Un día como hoy, pero de 1905, nacía en el barrio porteño de Villa Crespo Osvaldo Pedro Pugliese, una de las figuras más trascendentales, renovadoras y queridas de la historia del tango argentino. Pianista, director de orquesta y compositor, su legado trasciende lo estrictamente musical para convertirse en un símbolo de coherencia ética, compromiso social y mística popular.
Hijo de una familia de músicos, Pugliese delineó un estilo único e inconfundible basado en el arrastre rítmico, el uso del «rubato» y una densidad orquestal que transformó el género. Obras maestras de su autoría como La yumba, Recuerdo, Negracha y Maligno cambiaron para siempre la forma de tocar y sentir el tango, tendiendo un puente perfecto entre la milonga bailable y la complejidad de la música de concierto.
El sonido del pueblo y la dignidad obrera
Más allá de su genialidad frente al piano, el «Maestro» se destacó por su inquebrantable compromiso político y social. Afiliado al Partido Comunista, su militancia le valió la persecución y la cárcel en varias oportunidades durante distintos regímenes.
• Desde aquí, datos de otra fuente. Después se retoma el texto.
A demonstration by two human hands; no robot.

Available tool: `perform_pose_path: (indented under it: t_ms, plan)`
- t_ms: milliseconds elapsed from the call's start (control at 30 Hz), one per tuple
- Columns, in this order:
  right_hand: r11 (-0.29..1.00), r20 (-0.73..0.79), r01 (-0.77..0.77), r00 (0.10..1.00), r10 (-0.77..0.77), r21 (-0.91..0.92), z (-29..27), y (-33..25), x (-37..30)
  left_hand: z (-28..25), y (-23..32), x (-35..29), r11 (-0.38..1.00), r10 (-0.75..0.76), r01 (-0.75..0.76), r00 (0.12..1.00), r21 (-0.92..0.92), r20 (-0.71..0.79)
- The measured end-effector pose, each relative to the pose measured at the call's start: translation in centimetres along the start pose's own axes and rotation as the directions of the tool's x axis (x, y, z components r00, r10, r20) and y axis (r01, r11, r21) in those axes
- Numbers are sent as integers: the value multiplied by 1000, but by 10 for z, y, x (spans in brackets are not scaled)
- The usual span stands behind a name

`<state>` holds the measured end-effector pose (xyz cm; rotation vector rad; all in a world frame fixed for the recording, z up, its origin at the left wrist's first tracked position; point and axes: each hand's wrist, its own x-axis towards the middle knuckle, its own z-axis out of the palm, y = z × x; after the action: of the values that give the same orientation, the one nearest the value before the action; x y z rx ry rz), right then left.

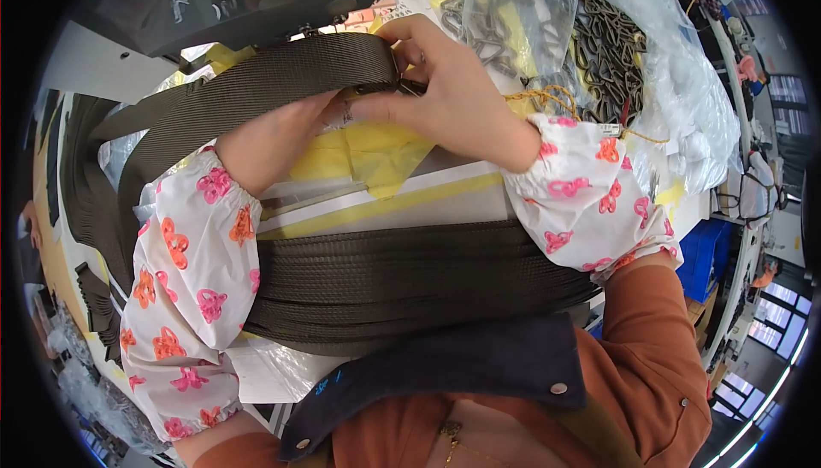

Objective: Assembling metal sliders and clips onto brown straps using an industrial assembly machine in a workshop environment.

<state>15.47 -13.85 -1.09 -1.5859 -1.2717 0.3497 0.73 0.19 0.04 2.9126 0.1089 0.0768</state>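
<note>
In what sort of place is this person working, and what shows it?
Probably a strap-making workshop: a dark webbing strap is being handled, a layered stack of webbing lies nearby, and many metal loops are piled beside clear plastic.

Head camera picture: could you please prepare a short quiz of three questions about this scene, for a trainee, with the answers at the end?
1. Multiple choice: What do the fingers of the right hand hold?
A) a pair of scissors
B) part of a dark strap
C) a roll of tape

2. True or false: The left sleeve cover is white with pink and orange figures.

3. Which lies nearer to the person's body: the bundle of dark webbing or the pile of metal loops?

Key: 1. B. 2. True. 3. The bundle of dark webbing.
</note>
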Motion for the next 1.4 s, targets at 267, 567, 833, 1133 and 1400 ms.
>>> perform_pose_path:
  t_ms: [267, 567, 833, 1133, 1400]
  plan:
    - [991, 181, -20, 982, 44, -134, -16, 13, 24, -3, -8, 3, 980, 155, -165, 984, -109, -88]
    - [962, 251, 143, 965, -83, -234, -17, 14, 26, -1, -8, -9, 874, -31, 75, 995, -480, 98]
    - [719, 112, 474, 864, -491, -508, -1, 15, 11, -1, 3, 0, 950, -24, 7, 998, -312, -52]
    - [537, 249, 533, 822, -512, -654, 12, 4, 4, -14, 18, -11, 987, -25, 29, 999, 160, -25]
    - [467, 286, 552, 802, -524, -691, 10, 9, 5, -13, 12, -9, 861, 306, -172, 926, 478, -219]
Sin embargo, su orquesta —organizada como una cooperativa de trabajo donde todos los músicos percibían ingresos equitativos— nunca dejó de tocar. Cuando Pugliese estaba preso, sus compañeros colocaban un clavel rojo sobre las teclas del piano vacío, un gesto de resistencia que se convirtió en leyenda y que el público respetaba en un silencio conmovedor.
«El tango es un pensamiento triste que se baila, pero con Pugliese se convirtió en un grito de dignidad que se escucha de pie.»
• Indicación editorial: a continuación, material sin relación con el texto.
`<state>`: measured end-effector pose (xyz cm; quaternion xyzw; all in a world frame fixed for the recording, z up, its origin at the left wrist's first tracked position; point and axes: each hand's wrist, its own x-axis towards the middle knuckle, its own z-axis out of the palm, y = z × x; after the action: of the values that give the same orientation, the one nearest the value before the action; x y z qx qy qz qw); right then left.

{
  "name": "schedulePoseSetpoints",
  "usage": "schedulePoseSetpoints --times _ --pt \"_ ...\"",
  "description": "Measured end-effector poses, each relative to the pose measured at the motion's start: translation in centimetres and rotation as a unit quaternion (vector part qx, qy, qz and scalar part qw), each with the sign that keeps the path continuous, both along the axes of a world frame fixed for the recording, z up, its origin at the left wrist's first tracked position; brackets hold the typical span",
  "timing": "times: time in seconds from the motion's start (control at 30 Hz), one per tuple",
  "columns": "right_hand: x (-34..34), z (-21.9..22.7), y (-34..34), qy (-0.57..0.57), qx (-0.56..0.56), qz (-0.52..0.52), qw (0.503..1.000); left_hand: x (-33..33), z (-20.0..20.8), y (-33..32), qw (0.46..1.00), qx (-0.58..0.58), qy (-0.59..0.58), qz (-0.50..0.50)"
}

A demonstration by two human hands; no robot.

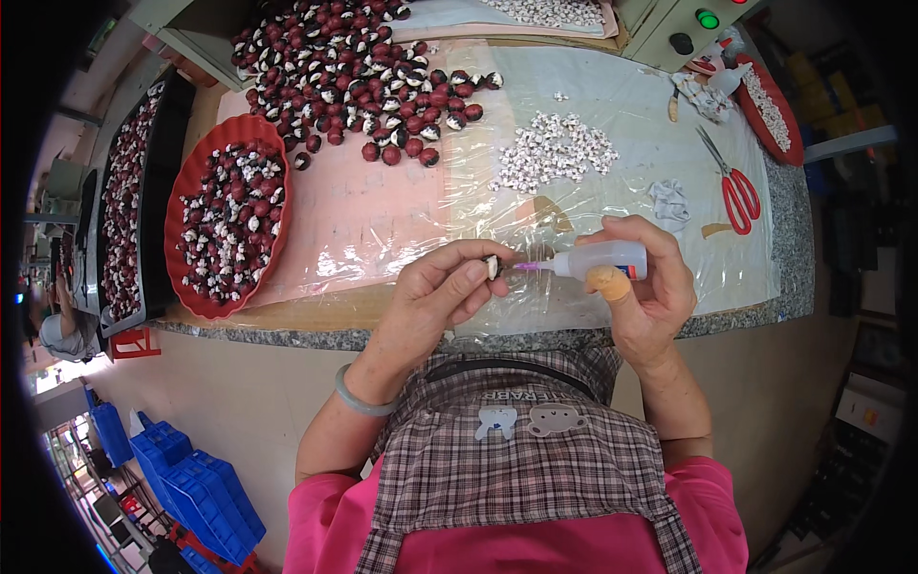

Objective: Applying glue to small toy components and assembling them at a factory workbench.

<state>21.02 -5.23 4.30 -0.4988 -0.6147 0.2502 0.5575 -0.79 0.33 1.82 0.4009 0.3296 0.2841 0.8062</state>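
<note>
Between the thumb and fingertips of my left hand (pixel 435 287) is a small black-and-white half-round piece (pixel 492 268), its light side turned toward my right. My right hand (pixel 658 301) is wrapped round a translucent white squeeze bottle (pixel 583 262), which lies sideways with its thin purple nozzle (pixel 531 266) pointing left. The nozzle tip is at or just beside the piece; contact is hard to tell. A tan cover (pixel 608 282) sits over my right thumb. Beyond my hands, small white pieces (pixel 557 151) lie loosely heaped on the plastic-covered table (pixel 363 220).
Many dark red, black and white balls (pixel 359 81) spread across the back left. A red scalloped dish (pixel 176 244) of similar balls with white bits stands left. Red-handled scissors (pixel 740 199), a crumpled white cloth (pixel 669 201) and a red tray (pixel 786 139) are right. Blue crates (pixel 206 497) stand lower left.
</note>
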Motion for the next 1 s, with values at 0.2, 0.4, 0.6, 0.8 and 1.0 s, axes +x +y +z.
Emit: schedulePoseSetpoints --times 0.2,0.4,0.6,0.8,1.0 --pt "2.8 -0.8 1.5 0.258 -0.079 0.018 0.963 -0.4 -0.2 -0.1 0.999 0.029 0.034 0.029" --pt "4.8 -1.5 2.9 0.313 -0.221 -0.033 0.923 -0.3 -0.4 0.0 0.999 0.037 0.025 0.025" --pt "4.5 -2.7 4.8 -0.073 -0.194 -0.116 0.971 0.0 -0.3 0.2 0.999 0.034 0.025 0.014" --pt "3.6 -2.5 6.3 -0.257 -0.120 -0.111 0.952 -0.4 -0.8 0.3 0.999 0.036 0.021 0.004" --pt "4.1 -2.0 6.3 -0.312 -0.163 -0.053 0.935 -0.4 -0.7 0.3 0.999 0.034 0.020 0.002"
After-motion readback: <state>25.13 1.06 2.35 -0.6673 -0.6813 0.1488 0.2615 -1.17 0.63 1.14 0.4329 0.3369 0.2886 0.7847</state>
El «santo» de los artistas
Con el paso de las décadas, la figura de Don Osvaldo adquirió un tinte casi mitológico. En el ambiente artístico argentino, su nombre se transformó en el máximo amuleto de la buena suerte. Músicos, actores y técnicos invocan su nombre o colocan su estampita detrás de los escenarios para ahuyentar la «mufa» y asegurar el éxito de la función.
Su consagración definitiva y el abrazo de todo el arco cultural llegaron el 26 de diciembre de 1985, cuando su orquesta se presentó en el mismísimo Teatro Colón, un hito histórico para el tango popular que derribó las barreras de la alta cultura.
Pugliese falleció el 25 de julio de 1995, a los 89 años, pero su eco sigue sonando con la misma fuerza. A 121 años de su nacimiento, Villa Crespo y el mundo entero recuerdan al hombre que le dio al tango su latido más profundo y a los laburantes de la música, su mayor ejemplo de dignidad.